The Good Lie

Tonight I had the pleasure of watching Hollywood’s version of storytelling the tragedies and triumphs of the “Lost Boys of Sudan” in the 2014 film, “The Good Lie”. I must say that I initially had some hesitations, but was really impressed overall with the entirety of the film. The acting was on par (many of the actors are actually survivors of the refugee camps themselves), the storyline was genuine, and every minute of the movie tugged at my heartstrings.

For those of you who are unfamiliar with the story of the “Lost Boys of Sudan”, I highly recommend doing some quick reading/research. It is a terribly depressing and horrific part of history, but it is also moving to see a group of people come together as “brothers”  to protect one another and simply try to survive despite the unfathomable terrors surrounding them.

The Lost Boys of Sudan were collectively given their name when roughly twenty-thousand displaced children and orphans trekked thousands of miles in the late 1980’s to seek refuge in a camp in Kakuma, Kenya after being ambushed in what was known as the Second Sudanese war.  I won’t get into too much of the history, because it is worth researching and educating yourself if you are interested.

Honestly, until a few years ago, I can say with one hundred percent certainty, that I knew nothing about this group of people, this war, this struggle and struggles similar to these. I know, how naive of me.  I grew up in a small, predominantly Caucasian town in Southern New Hampshire, and not to knock my school or education, but I do not remember learning about topics such as these. Yes, it is very depressing and upsetting to learn about what these people went through, lived through, died through, but it is real life. It puts things into perspective.

I first learned about this population a few years back during my junior/senior year of undergraduate school at the University of Vermont when some fellow classmates and I were assigned to put together an educational presentation to a group of resettled African refugees in our community- Association for Africans Ling in Vermont, (AALV).

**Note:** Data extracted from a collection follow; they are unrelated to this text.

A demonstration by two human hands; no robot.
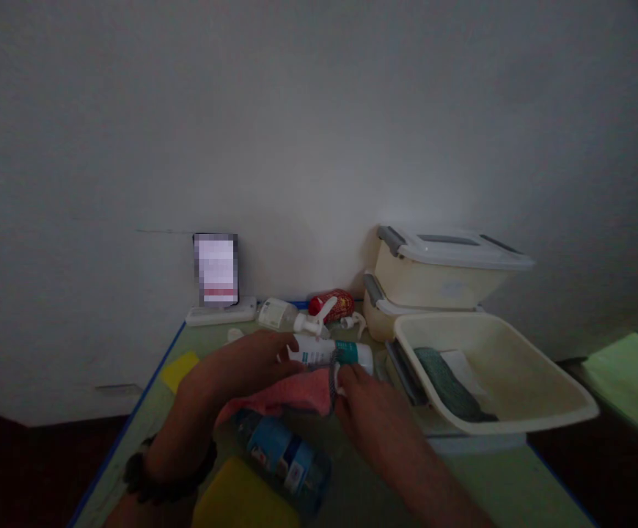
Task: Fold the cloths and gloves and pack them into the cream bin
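Cream plastic basin (539,385) is sitting at mid-view's four o'clock; grey-edged pink fabric cloth (300,392) is lying at six; left hand (258,359) is curling at seven, hold unclear; right hand (368,403), at five, is pinching its grey edge; cloth handling's seemingly progressing, next calling for steadiness.

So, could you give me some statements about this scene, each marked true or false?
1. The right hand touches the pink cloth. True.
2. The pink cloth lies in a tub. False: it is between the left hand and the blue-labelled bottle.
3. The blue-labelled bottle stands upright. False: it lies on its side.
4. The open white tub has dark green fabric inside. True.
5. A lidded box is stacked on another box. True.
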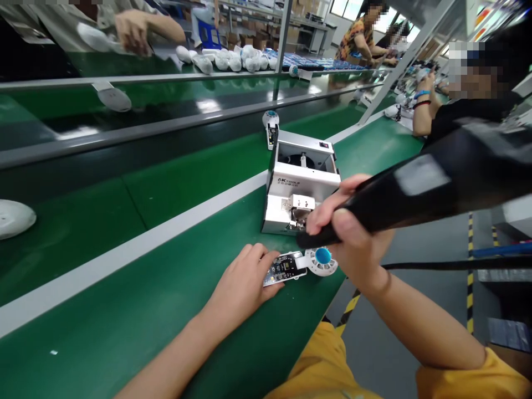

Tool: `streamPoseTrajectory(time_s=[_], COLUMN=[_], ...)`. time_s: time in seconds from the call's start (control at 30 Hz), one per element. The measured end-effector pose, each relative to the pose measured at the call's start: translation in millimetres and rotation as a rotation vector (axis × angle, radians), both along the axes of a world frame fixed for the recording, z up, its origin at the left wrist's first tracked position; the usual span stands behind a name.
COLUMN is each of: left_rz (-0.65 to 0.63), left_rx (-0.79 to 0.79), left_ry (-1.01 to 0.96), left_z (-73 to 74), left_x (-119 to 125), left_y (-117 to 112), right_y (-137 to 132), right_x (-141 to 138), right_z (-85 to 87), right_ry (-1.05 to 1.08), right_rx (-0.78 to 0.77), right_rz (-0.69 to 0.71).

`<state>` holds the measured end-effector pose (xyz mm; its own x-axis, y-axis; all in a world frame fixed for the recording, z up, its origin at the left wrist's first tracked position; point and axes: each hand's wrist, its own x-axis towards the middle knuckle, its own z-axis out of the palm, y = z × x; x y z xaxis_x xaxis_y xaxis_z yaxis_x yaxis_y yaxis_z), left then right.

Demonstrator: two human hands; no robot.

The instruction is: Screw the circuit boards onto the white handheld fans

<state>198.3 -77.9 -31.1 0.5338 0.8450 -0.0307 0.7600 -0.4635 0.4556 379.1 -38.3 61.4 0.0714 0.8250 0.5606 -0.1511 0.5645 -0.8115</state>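
Observation:
My left hand (245,280) rests on the green bench, fingers closed over one end of a small device (291,265) with an exposed circuit board and a white round head with a blue centre (322,260). My right hand (347,233) grips a black electric screwdriver (419,191), its tip pointing down near the device and the front of a silver screw feeder box (301,191).
A green conveyor (124,194) runs behind the bench, carrying a white shell (14,217) at left and another device (271,126) behind the feeder. Other people work across the line and at right. Several white parts lie on the far bench (233,60).

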Motion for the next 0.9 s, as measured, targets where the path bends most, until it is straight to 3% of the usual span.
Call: streamPoseTrajectory(time_s=[0.1, 0.23, 0.37, 0.57, 0.7, 0.9], left_rz=[0.001, 0.011, -0.001, -0.007, 0.004, 0.000], left_rx=[-0.009, -0.010, 0.001, 0.006, -0.001, -0.005], left_ry=[0.000, 0.010, 0.006, 0.006, 0.013, 0.026], left_z=[0.2, 1.3, 1.2, -0.3, 1.2, 4.3], left_x=[0.0, 0.5, 0.1, 1.0, 2.7, 2.5], left_y=[0.0, 0.7, 0.8, 1.1, 1.5, 1.1], right_y=[10.5, 24.5, 16.8, -29.1, -43.8, -44.7], right_x=[-2.4, -9.7, -9.2, 11.1, 17.5, 11.5], right_z=[19.6, 24.8, 20.6, 1.8, -14.1, -21.2], right_ry=[0.112, 0.126, 0.085, -0.019, -0.071, -0.126], right_rx=[0.108, 0.109, 0.094, -0.075, -0.083, -0.061], right_rz=[-0.159, -0.214, -0.155, 0.089, 0.107, 0.034])
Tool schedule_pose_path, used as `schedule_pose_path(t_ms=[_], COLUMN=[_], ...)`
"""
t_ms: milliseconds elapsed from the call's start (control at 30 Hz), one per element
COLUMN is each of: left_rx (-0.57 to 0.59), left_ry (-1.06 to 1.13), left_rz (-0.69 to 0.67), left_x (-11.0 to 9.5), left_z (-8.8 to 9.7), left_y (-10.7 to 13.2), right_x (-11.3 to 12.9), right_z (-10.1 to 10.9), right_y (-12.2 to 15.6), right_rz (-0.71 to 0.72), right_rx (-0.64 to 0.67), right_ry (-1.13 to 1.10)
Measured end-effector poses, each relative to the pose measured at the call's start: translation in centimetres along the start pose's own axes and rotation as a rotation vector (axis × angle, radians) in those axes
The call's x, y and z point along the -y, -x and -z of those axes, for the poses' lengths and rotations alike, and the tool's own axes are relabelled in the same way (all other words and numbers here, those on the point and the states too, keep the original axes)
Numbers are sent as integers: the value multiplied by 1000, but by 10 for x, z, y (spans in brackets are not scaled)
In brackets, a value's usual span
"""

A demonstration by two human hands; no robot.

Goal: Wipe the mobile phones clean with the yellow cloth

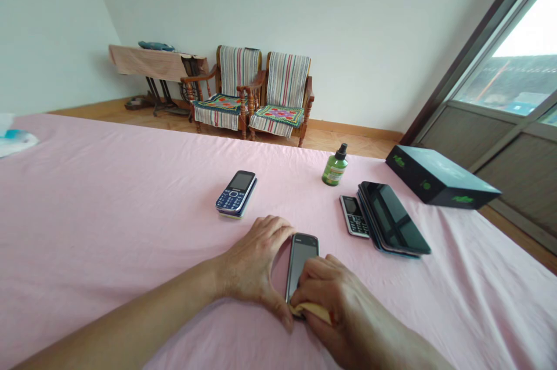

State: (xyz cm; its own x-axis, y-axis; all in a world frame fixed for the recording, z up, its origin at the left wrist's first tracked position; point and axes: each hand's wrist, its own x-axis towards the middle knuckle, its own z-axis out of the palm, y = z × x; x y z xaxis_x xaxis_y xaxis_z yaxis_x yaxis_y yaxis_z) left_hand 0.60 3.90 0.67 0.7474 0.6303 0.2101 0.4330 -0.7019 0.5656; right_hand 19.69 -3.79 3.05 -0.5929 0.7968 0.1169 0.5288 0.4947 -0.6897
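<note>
A dark touchscreen phone [301, 254] lies on the pink tablecloth [108, 213] close in front of me. My left hand [255, 268] curls round its left edge, thumb at the near corner, holding it in place. My right hand [335, 300] is closed on a small yellowish cloth [314, 310], pressed against the phone's near end. A blue keypad phone [235, 193] rests on another handset a little beyond my left hand.
A green spray bottle [335, 167] stands farther back. To the right lie a small black keypad phone [354, 216], a stack of dark smartphones [394, 219] and a black box [439, 176]. Two wooden chairs [261, 97] stand by the wall.
</note>
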Motion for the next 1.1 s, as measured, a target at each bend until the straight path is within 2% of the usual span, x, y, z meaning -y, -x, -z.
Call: schedule_pose_path(t_ms=[167, 333, 467, 767, 900, 1100], left_rx=[3, 5, 9, 20, 15, 4], left_ry=[-8, -21, -18, -78, -103, -120], left_rz=[-3, 6, -6, -53, -63, -68], left_x=[2, 1, 1, 1, 0, -1], left_z=[-1, -2, -1, -2, -3, -5], left_y=[1, 3, 2, 3, 3, 4], right_x=[-2, 0, 1, -6, -7, -6], right_z=[-4, 15, 24, 3, -4, -8], right_y=[-1, 6, 11, 9, 5, 4], right_rz=[-34, -22, -24, 69, 110, 91], right_rx=[-33, 58, 61, 11, 12, 53], right_ry=[-59, -70, -48, -54, 82, 263])
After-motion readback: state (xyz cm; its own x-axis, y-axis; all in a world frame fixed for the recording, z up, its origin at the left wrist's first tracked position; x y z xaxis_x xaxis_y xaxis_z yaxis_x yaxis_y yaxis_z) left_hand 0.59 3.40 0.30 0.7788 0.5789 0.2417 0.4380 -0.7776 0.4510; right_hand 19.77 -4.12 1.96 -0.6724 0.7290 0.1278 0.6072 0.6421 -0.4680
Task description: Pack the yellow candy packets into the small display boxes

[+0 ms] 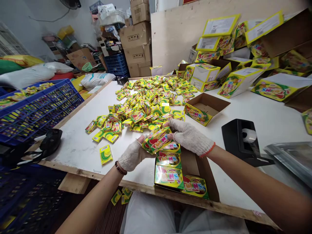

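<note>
Between my two gloved hands are several small yellow-green candy boxes (157,139) marked "TWINS", held together above the near edge of the table. My left hand (133,155) grips their left side, and my right hand (188,135) grips their upper right side. Just below them stands an open cardboard carton (211,175), with a column of the same small boxes along its left side and more at its near right corner. Brown cardboard shows in the rest of it. A large heap of candy boxes (146,104) lies beyond my hands, and a single box (106,154) lies left of my left hand.
An open display carton (207,109) sits right of the heap, with a black tape dispenser (240,139) nearer me. Many printed cartons (207,76) are stacked at the back right. At the left stands a blue crate (65,100) full of small boxes.
</note>
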A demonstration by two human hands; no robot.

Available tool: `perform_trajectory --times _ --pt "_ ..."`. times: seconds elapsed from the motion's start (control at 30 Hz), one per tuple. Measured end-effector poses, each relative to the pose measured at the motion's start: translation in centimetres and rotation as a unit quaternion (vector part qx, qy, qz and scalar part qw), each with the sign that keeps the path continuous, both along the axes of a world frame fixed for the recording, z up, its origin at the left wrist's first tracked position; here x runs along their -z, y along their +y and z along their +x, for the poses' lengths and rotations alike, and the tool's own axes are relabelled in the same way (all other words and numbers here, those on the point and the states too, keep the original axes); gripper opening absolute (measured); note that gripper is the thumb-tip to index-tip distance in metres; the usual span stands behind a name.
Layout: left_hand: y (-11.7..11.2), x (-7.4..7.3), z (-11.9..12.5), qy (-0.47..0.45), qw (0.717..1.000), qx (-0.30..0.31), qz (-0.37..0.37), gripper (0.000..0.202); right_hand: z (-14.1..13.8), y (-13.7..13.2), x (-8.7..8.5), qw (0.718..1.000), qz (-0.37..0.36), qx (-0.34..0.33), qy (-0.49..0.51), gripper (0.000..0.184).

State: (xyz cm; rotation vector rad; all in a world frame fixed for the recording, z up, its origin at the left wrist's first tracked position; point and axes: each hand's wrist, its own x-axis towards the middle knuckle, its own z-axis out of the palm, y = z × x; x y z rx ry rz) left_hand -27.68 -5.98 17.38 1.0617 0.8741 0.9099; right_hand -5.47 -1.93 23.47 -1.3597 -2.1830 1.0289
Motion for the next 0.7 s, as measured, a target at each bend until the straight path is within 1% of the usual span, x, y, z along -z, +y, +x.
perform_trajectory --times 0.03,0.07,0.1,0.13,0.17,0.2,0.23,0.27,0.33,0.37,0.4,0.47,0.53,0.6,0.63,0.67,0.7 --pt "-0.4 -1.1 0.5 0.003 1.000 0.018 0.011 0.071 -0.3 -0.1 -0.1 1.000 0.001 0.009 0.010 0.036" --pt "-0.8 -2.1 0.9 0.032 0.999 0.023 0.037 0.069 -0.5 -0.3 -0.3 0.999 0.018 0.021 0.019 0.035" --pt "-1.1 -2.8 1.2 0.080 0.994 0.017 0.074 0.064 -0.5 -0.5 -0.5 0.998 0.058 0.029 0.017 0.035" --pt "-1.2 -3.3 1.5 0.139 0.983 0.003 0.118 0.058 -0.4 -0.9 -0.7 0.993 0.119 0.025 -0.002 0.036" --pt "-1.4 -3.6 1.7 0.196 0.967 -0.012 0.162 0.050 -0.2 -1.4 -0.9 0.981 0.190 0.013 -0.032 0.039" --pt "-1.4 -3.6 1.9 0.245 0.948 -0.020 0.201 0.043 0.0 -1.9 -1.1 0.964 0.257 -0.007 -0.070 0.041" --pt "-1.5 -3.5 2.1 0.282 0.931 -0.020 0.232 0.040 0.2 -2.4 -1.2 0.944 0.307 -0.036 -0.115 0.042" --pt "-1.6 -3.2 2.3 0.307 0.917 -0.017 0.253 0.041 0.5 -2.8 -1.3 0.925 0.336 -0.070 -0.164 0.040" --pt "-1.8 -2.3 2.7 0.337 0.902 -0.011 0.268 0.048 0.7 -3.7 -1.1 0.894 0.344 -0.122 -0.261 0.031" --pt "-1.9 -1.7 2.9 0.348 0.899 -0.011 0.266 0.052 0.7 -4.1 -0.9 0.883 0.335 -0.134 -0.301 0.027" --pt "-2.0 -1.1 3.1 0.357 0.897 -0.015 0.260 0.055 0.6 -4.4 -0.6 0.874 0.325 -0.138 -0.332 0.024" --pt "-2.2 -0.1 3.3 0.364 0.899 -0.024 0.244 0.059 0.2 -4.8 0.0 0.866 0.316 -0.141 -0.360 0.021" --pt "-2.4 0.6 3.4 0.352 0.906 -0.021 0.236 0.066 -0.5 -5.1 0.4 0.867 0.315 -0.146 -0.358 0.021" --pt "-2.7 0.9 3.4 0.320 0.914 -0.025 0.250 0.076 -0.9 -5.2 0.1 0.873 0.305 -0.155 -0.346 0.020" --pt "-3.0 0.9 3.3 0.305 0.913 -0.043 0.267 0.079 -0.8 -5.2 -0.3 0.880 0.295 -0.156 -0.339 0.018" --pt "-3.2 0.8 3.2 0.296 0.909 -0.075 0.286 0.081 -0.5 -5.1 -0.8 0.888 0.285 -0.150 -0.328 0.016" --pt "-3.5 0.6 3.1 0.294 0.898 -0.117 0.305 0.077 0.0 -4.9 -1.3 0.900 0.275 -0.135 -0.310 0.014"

What a lot of people don’t know (myself included prior to my education and time living here) is that teeny tiny Burlington, Vermont is a location that is part a national refugee resettlement program that houses those seeking refuge and asylum from their country of origin.  I can’t even begin to explain how foreign it must be to some of these people to come from living in a village in the deserts of Africa to living in subsidized housing in Burlington, Vermont- a place where people talk different, dress different, eat different , do everything different. I could continue to go on and on, but I digress. For anyone interested, I highly recommend doing some research and watching some documentaries and movies that touch upon this subject.

My personal favorite is a documentary from 2006 entitled “God Grew Tired of Us”.

Secondly, the movie I began speaking about at the beginning of this post, “The Good Lie” is an excellent (in my opinion) Hollywood redo per-say of the “God Grew Tired of Us” storyline.

I encourage you to learn more about this population- do some research, do some reading, watch these films, talk with these people if you have the opportunity. I work in Burlington, VT so a lot of the staff and patients at my job are immigrants and refugees and although we generally tend to think that they can learn a lot from us and our culture, we too can learn a lot from them if we open our hearts, minds and eyes.